Data Engineering Interview Questions

SQL remains the foundation of data engineering interviews. Expect questions that go beyond basic SELECT statements into complex joins, window functions, and performance analysis.

Key Insights

  • Data engineering interviews test depth across SQL, system design, and distributed computing—surface-level knowledge won’t cut it when interviewers dig into query optimization or failure handling strategies.
  • The best candidates demonstrate not just technical skills but also the ability to reason about trade-offs: normalized vs. denormalized schemas, batch vs. streaming, and cost vs. performance.
  • Behavioral questions matter more than many candidates expect; your ability to explain how you debugged a production pipeline failure or collaborated with stakeholders often determines hiring decisions.

SQL and Query Optimization

SQL remains the foundation of data engineering interviews.

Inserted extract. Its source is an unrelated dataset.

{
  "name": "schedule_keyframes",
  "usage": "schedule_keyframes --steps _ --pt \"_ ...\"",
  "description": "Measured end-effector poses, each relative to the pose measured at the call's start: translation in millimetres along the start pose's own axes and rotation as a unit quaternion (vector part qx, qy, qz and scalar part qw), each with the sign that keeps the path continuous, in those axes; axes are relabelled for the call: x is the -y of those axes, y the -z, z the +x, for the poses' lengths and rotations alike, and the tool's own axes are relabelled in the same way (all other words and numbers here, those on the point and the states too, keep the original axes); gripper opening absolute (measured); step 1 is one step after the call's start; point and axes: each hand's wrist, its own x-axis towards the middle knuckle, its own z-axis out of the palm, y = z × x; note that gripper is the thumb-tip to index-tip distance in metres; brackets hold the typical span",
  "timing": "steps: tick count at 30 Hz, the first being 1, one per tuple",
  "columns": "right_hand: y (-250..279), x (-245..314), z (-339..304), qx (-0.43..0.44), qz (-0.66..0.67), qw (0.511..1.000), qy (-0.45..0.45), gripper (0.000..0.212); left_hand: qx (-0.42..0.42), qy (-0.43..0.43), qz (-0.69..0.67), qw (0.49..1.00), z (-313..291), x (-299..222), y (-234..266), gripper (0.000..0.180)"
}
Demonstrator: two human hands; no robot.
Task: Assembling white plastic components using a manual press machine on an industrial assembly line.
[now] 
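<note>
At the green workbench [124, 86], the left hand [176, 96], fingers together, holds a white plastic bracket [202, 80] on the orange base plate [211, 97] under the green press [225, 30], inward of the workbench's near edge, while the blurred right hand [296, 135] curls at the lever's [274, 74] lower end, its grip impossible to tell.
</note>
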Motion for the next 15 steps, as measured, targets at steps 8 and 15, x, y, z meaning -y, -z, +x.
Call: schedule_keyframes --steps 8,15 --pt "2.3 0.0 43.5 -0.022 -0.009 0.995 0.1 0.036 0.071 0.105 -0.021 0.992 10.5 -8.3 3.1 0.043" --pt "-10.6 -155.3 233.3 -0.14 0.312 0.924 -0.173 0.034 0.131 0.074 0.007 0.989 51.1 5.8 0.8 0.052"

Expect questions that go beyond basic SELECT statements into complex joins, window functions, and performance analysis.

A common interview pattern involves deduplication with ranking:

-- Find the most recent order per customer, handling ties
WITH ranked_orders AS (
    SELECT 
        customer_id,
        order_id,
        order_date,
        total_amount,
        ROW_NUMBER() OVER (
            PARTITION BY customer_id 
            ORDER BY order_date DESC, order_id DESC
        ) AS rn
    FROM orders
    WHERE order_status = 'completed'
)
SELECT 
    customer_id,
    order_id,
    order_date,
    total_amount
FROM ranked_orders
WHERE rn = 1;

Interviewers often follow up by asking about the difference between ROW_NUMBER(), RANK(), and DENSE_RANK(). Know these cold.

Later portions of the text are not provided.